▸ Work instruction:
Without any images, write the data out exactly as it appears.

----

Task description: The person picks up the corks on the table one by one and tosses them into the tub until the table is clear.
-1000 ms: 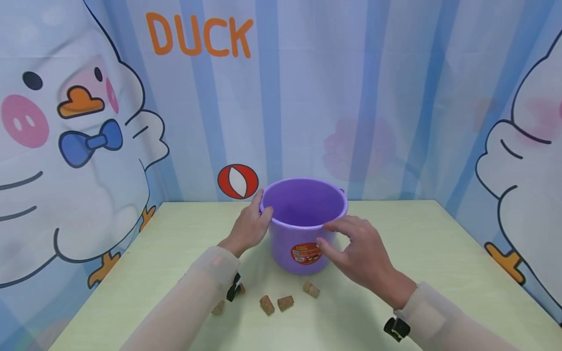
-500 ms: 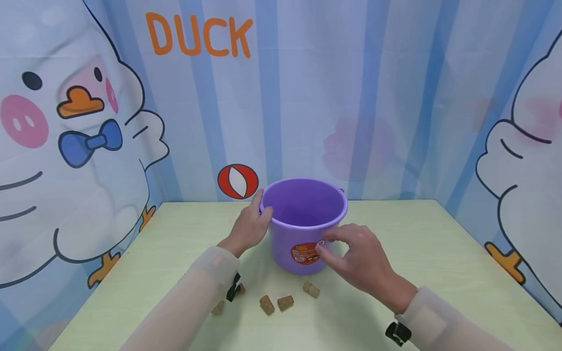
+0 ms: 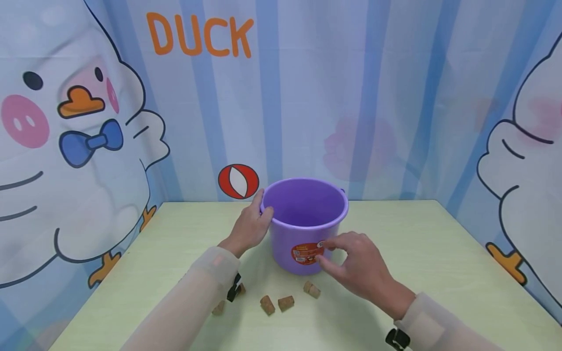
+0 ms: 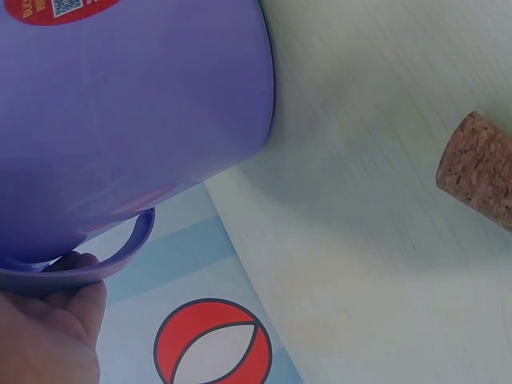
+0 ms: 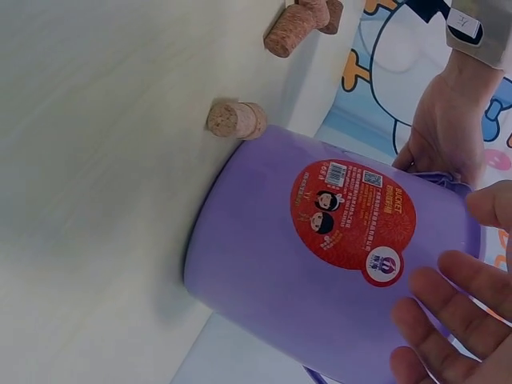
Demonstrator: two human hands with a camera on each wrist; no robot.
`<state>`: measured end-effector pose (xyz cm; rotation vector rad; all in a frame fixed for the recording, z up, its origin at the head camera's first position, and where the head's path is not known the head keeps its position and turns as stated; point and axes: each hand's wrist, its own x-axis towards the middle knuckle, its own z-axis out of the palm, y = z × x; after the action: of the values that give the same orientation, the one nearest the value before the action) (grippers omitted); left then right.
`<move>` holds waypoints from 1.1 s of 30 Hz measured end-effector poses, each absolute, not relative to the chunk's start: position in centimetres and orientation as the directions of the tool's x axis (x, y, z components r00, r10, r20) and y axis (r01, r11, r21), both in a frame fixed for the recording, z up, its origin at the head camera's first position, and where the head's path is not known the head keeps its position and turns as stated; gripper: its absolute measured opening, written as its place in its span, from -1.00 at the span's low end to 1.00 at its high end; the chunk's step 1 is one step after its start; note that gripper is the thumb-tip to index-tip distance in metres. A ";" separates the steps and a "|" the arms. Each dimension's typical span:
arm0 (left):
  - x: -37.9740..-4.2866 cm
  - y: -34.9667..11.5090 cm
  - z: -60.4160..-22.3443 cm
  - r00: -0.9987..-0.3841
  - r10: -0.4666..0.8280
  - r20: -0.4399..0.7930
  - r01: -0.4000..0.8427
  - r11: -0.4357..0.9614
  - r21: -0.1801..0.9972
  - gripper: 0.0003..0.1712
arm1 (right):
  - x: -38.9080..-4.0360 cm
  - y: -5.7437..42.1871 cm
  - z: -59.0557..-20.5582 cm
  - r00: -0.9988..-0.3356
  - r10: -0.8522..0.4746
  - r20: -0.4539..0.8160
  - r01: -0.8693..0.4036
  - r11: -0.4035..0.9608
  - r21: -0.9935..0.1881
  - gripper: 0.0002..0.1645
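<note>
A purple bucket [image 3: 281, 243] stands upright on the table, its mouth facing up and a red label [image 3: 303, 254] on its front. My left hand [image 3: 248, 226] grips the bucket's rim at the left, thumb inside and fingers outside or under the lip. The left wrist view shows that hand [image 4: 56, 328] at the rim, beside a loop-shaped purple part. My right hand [image 3: 362, 263] hovers at the bucket's front right, fingers loosely bent and apart, with nothing in it. In the right wrist view its fingers [image 5: 448, 308] spread over the bucket's side near the label.
Several corks lie on the pale table [image 3: 439, 273] in front of the bucket, among them a cork [image 3: 312, 289] nearest its base and another cork [image 3: 267, 305] further forward. My left sleeve partly covers others. A duck-print curtain [image 3: 307, 97] hangs behind the table.
My right hand has come down from the bucket's rim to the height of the label. The left hand, the bucket and the corks keep their places.
</note>
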<state>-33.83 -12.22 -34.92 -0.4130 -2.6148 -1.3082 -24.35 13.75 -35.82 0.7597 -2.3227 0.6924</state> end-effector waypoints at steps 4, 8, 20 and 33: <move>-33.9 -12.3 -35.0 -0.943 0.163 0.289 0.329 0.572 0.751 -0.14 | -24.3 13.7 -36.2 -0.673 -0.343 0.656 -0.643 0.709 -0.289 -0.78; -33.9 -12.3 -35.0 -0.941 0.162 0.296 0.335 0.569 0.751 -0.15 | -24.3 13.7 -36.6 -0.690 -0.343 0.637 -0.633 0.712 -0.302 -0.79; -33.9 -12.3 -35.1 -0.940 0.162 0.301 0.339 0.569 0.750 -0.17 | -24.3 13.5 -37.5 -0.700 -0.356 0.619 -0.624 0.726 -0.288 -0.78; -33.9 -12.2 -35.0 -0.940 0.165 0.300 0.339 0.573 0.746 -0.16 | -24.1 13.0 -38.3 -0.762 -0.349 0.545 -0.566 0.768 -0.299 -0.82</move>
<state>-33.88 -12.24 -35.04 -0.4226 -2.6069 -1.2994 -24.13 12.96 -38.28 0.6897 -2.4959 0.6296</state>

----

▸ Exercise solution:
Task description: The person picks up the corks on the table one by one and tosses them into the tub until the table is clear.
-1000 ms: 
-500 ms: 
+0 ms: 
+0 ms: 
+0 ms: 
Demonstrator: two human hands with a camera on each wrist; no robot.
`<state>`: measured end-effector pose (xyz cm; rotation vector rad; all in a frame fixed for the recording, z up, its origin at the head camera's first position, and where the head's path is not known the head keeps its position and turns as stated; point and axes: each hand's wrist, its own x-axis towards the middle knuckle, its own z-axis out of the palm, y = z × x; after the action: of the values that give the same orientation, the one nearest the value before the action) (grippers omitted); left then right.
`<move>` holds waypoints from 1.1 s of 30 Hz measured end-effector poses, each absolute, not relative to the chunk's start: position in centimetres and orientation as the directions of the tool's x axis (x, y, z components r00, r10, r20) and y axis (r01, r11, r21), both in a frame fixed for the recording, z up, its origin at the head camera's first position, and where the head's path is not known the head keeps its position and turns as stated; gripper: its absolute measured opening, written as its place in its span, from -1.00 at the span's low end to 1.00 at its high end; the chunk's step 1 is one step after its start; note that gripper is the thumb-tip to index-tip distance in metres. A ";" separates the steps and a "|" the arms. Each dimension's typical span:
arm0 (left):
  - x: -37.9740..-4.2866 cm
  - y: -34.9667..11.5090 cm
  - z: -60.4160..-22.3443 cm
  - r00: -0.9987..-0.3841
  - r10: -0.4666..0.8280
  - r20: -0.4399..0.7930
  - r01: -0.4000..0.8427
  - r11: -0.4357..0.9614
  - r21: -0.1801..0.9972
  - gripper: 0.0003..0.1712
arm1 (right):
  - x: -38.9080..-4.0360 cm
  - y: -5.7437..42.1871 cm
  - z: -59.0557..-20.5582 cm
  - r00: -0.9988..-0.3356
  - r10: -0.8522..0.4746
  - r20: -0.4539..0.8160
  - r01: -0.8693..0.4036
  - r11: -0.4035..0.9608
  - r21: -0.9935..0.1881
  - gripper: 0.0002..0.1645
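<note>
A purple bucket [image 3: 281, 243] stands upright on the table, its mouth facing up and a red label [image 3: 303, 254] on its front. My left hand [image 3: 248, 226] grips the bucket's rim at the left, thumb inside and fingers outside or under the lip. The left wrist view shows that hand [image 4: 56, 328] at the rim, beside a loop-shaped purple part. My right hand [image 3: 362, 263] hovers at the bucket's front right, fingers loosely bent and apart, with nothing in it. In the right wrist view its fingers [image 5: 448, 308] spread over the bucket's side near the label.
Several corks lie on the pale table [image 3: 439, 273] in front of the bucket, among them a cork [image 3: 312, 289] nearest its base and another cork [image 3: 267, 305] further forward. My left sleeve partly covers others. A duck-print curtain [image 3: 307, 97] hangs behind the table.
My right hand has come down from the bucket's rim to the height of the label. The left hand, the bucket and the corks keep their places.
</note>
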<state>-33.83 -12.22 -34.92 -0.4130 -2.6148 -1.3082 -24.35 13.75 -35.82 0.7597 -2.3227 0.6924</state> end-effector waypoints at steps 4, 8, 20 and 33: <move>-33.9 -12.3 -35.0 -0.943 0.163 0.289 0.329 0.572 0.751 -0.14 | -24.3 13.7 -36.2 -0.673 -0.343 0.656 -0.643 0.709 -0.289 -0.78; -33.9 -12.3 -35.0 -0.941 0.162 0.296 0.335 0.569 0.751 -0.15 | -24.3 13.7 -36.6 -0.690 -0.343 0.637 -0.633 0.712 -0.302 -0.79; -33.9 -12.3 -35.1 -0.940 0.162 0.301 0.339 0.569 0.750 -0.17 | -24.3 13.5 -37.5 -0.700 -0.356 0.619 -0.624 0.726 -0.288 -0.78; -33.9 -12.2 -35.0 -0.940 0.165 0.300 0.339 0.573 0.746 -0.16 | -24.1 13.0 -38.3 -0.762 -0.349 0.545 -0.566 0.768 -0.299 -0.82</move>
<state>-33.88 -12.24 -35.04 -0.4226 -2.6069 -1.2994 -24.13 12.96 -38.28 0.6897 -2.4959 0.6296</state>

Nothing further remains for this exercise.